A simplicidade do debate, o à-vontade com que se defendeu o aborto e a certeza dos que foram contra o aborto, revelam que os princípios morais da nossa sociedade são circunstanciais. Que a moralidade das massas é uma espécie de espuma que desaparece com um sopro. Na rua é assim que se discute, daí que tenha sido mais uma discussão de arruaceiros. É esta a segunda tragédia revelada.

Enquanto a rua se agitava, no Hospital de Santa Maria um conselho de especialistas reuniu-se. Tendo em conta todos os pormenores do caso, que só eles conhecem, discutiram para decidir qual o destino do bebé da criança de 12 anos. Decidiu-se, e bem, que as conclusões não seriam reveladas, que o caso é demasiado sensível para ser tornado ainda mais público. Mas nem um dia passou e foi anunciada na capa de um jornal (dito de referência) a conclusão a que tinha chegado o dito conselho de especialistas. Os ânimos arrefeceram e as opiniões públicas calaram-se. Já não há mais nada que berrar. Na próxima semana ninguém se vai lembrar da menina de 12 anos e do seu bebé. O julgamento do padrasto terá com sorte direito a uma notícia em página par no canto esquerdo e as petições vão ganhar pó. 

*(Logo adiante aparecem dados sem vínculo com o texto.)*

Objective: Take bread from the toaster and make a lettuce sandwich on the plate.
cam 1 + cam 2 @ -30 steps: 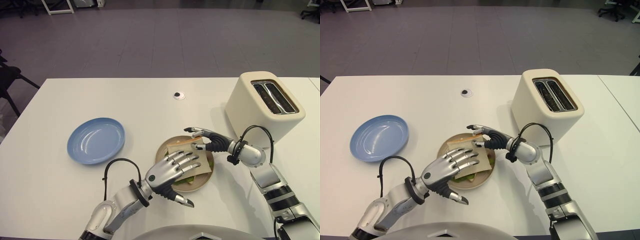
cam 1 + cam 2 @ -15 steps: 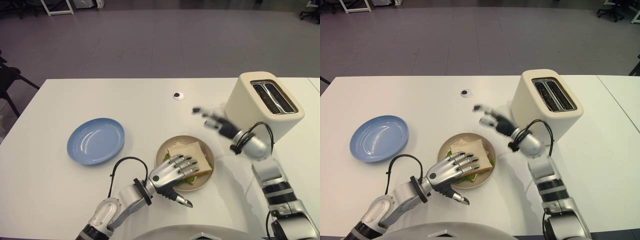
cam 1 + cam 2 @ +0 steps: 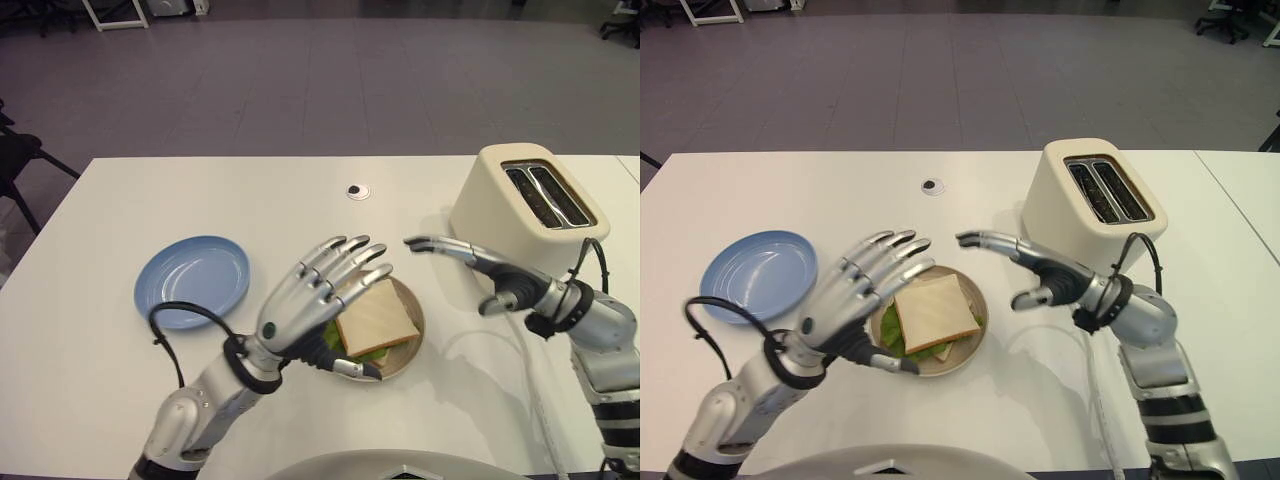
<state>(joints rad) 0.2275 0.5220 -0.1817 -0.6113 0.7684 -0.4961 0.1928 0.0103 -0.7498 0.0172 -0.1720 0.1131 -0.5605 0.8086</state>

Sobre a tragédia da menina e do seu bebé quero e prefiro acreditar que aquele conselho de sábios, de especialistas em ciência e ética, decidiram bem. Decidiram por uma vida por estar em causa outra vida. E não decidiram por uma vida por estar em causa um trauma (que jamais deixará de existir). Numa sociedade madura, confia–se que os seus sábios são mesmo pessoas de bem e que os seus juízos não se movem pela mesma emoção, nem têm a fragilidade moral que agita a rua. Pela saúde e pela vida das duas crianças só posso acreditar que foi assim que foi formulado o juízo e ditada a decisão. É esta a única opinião que se pode ter sobre este caso trágico de maldade e miséria humana. Pois se há tema que não pode nem deve ser objecto de julgamento popular, este é um deles.